Directions –
Find all lines below containing the string "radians" and return them.

(Stored items from a collection)
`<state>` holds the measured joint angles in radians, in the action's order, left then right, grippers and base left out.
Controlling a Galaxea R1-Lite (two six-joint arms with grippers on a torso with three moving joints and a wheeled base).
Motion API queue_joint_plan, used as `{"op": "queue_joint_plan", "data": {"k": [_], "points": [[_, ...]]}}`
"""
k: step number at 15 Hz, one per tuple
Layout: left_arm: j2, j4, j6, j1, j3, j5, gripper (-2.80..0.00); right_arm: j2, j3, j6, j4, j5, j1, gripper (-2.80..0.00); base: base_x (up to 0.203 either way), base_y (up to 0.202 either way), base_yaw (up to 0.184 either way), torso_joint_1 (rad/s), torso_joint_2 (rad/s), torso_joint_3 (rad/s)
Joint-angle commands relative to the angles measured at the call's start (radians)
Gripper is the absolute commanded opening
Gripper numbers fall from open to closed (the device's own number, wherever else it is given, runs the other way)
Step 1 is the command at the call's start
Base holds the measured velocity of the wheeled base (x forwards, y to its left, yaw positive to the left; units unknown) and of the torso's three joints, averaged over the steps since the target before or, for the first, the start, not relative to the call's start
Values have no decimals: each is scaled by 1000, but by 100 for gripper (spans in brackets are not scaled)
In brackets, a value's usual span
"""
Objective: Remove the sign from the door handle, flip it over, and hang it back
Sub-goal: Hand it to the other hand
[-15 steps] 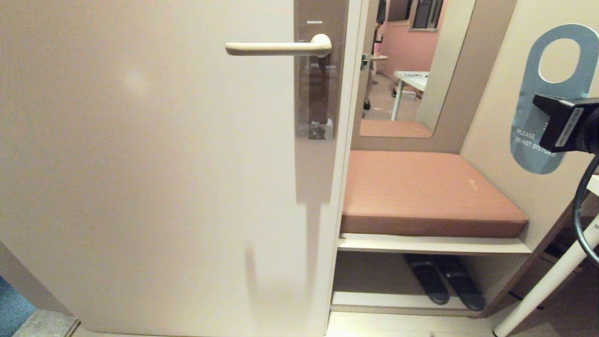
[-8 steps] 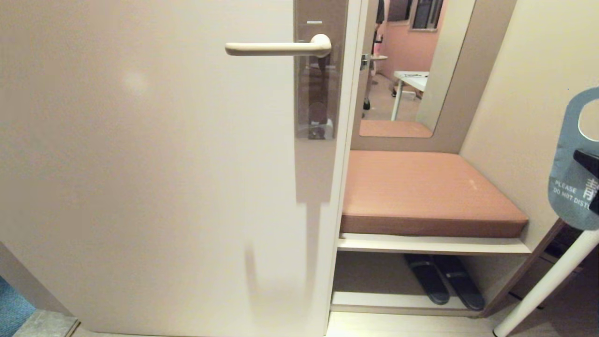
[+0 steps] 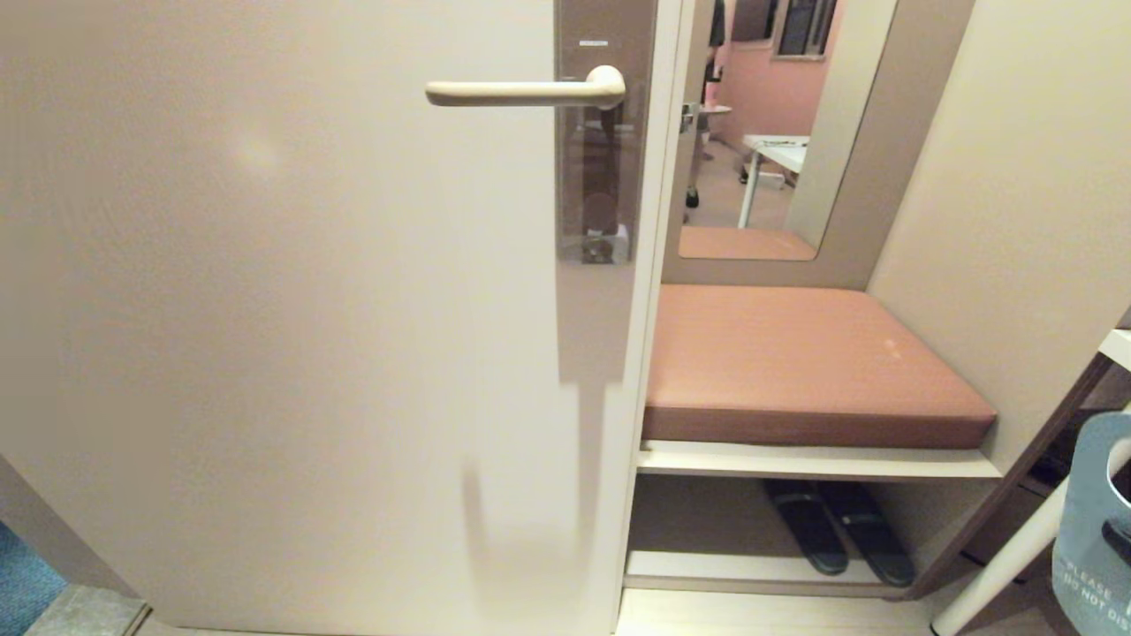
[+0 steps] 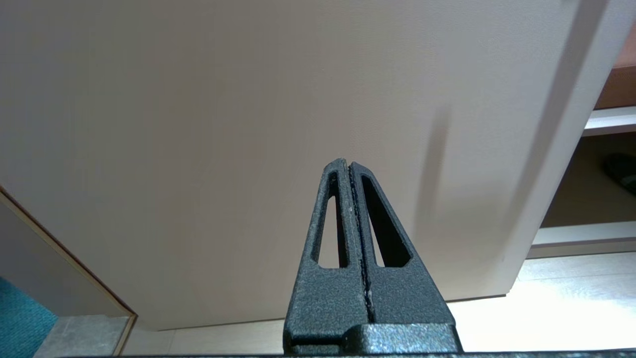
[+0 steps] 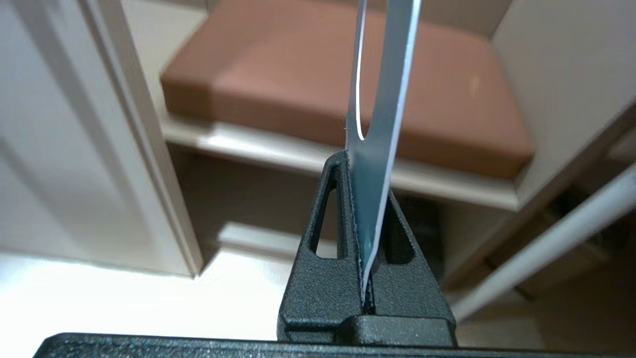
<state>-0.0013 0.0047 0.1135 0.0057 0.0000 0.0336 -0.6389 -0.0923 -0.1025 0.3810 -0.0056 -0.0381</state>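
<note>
Right gripper (image 5: 365,174) pinches sign (image 5: 380,99).

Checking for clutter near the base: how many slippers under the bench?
2: a dark pair on the low shelf under the cushioned bench, left slipper and right slipper side by side. Nothing else visible there.

**Left tool closed in front of the door**

The left tool (image 4: 350,166) pointed at the plain beige door (image 4: 223,124), its two black fingers (image 4: 330,223) pressed together with nothing between them. Below the door was pale floor (image 4: 571,293), at one side a shelf (image 4: 608,119), at the other teal carpet (image 4: 20,318).
</note>
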Motion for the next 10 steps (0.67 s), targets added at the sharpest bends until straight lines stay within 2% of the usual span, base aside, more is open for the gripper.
{"op": "queue_joint_plan", "data": {"k": [1, 5, 10], "points": [[1, 0, 2, 0, 0, 0, -280, 139, 81, 0, -7, 5, 5, -280, 0, 0, 0, 0, 0, 0], [1, 0, 1, 0, 0, 0, -280, 300, 92, 5, -201, 58, 6, -280, 0, 0, 0, 0, 0, 0], [1, 0, 0, 0, 0, 0, -280, 447, 92, 2, -318, 38, 5, -280, 0, 0, 0, 0, 0, 0]]}}
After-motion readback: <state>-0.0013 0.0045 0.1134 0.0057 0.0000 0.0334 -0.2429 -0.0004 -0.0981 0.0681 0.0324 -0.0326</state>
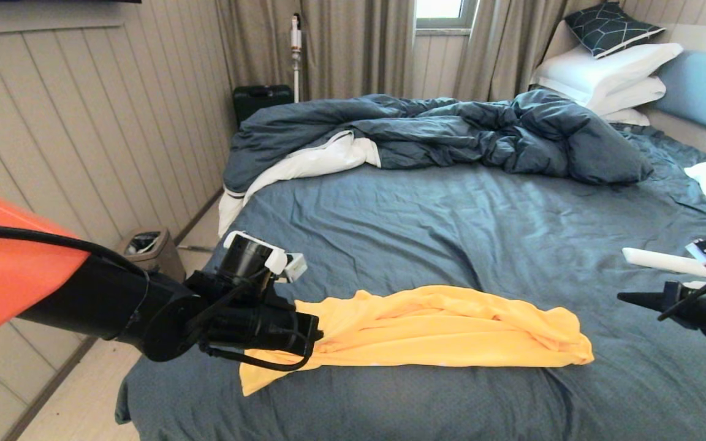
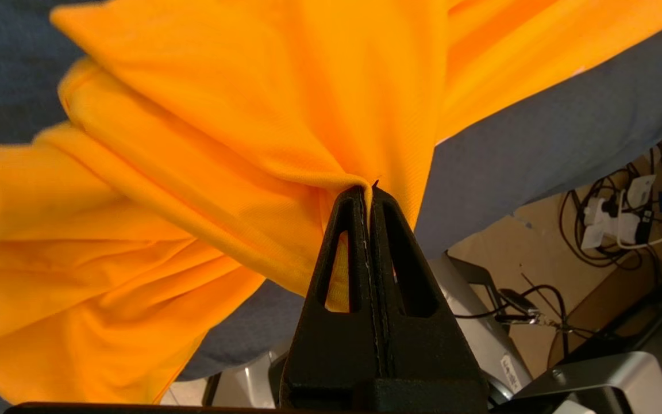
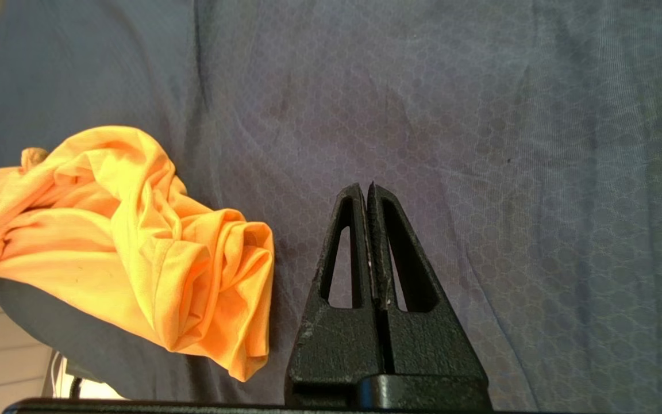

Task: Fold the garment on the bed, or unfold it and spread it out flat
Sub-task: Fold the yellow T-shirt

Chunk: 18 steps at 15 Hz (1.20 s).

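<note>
The yellow-orange T-shirt (image 1: 439,327) lies bunched in a long roll across the near part of the bed's slate-blue sheet (image 1: 451,220). My left gripper (image 1: 317,334) is shut on the shirt's left end, and a fold of the fabric (image 2: 285,138) is pinched between its tips (image 2: 368,190). At the right edge of the head view, my right gripper (image 1: 626,297) hovers just right of the shirt's other end, shut and empty (image 3: 369,188) over bare sheet. The crumpled right end of the shirt (image 3: 135,241) lies beside it, apart from it.
A rumpled dark blue duvet (image 1: 451,131) with white underside lies across the far half of the bed. White pillows (image 1: 610,76) and a light blue headboard (image 1: 705,92) are at the far right. A waste bin (image 1: 148,248) stands on the floor left of the bed.
</note>
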Tool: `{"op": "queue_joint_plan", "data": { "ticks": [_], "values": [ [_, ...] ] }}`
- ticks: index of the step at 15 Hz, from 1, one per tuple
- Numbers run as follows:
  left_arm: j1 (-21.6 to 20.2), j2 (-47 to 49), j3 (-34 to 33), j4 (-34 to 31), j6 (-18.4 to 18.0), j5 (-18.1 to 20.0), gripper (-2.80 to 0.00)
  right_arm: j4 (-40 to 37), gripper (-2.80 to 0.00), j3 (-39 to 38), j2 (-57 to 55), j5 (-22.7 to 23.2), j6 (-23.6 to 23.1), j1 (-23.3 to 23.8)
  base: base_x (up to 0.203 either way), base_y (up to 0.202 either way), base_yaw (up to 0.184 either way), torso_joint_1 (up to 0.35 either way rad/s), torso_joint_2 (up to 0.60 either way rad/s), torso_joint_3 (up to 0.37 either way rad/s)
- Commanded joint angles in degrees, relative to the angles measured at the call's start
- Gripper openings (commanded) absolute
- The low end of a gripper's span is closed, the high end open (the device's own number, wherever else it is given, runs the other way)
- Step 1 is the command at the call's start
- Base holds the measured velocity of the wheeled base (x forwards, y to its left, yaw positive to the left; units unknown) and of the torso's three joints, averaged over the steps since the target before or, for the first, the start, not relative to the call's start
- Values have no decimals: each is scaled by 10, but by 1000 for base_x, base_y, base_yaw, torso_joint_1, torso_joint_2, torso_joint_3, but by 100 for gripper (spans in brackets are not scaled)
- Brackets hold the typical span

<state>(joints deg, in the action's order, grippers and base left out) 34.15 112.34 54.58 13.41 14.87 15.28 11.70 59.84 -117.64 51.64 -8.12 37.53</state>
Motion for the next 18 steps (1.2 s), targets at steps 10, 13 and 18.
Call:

Output for this task –
`<state>` holds the measured joint angles in radians, in the action's order, left then right, grippers and base left out.
Joint-angle commands relative to the angles measured at the call's start (radians)

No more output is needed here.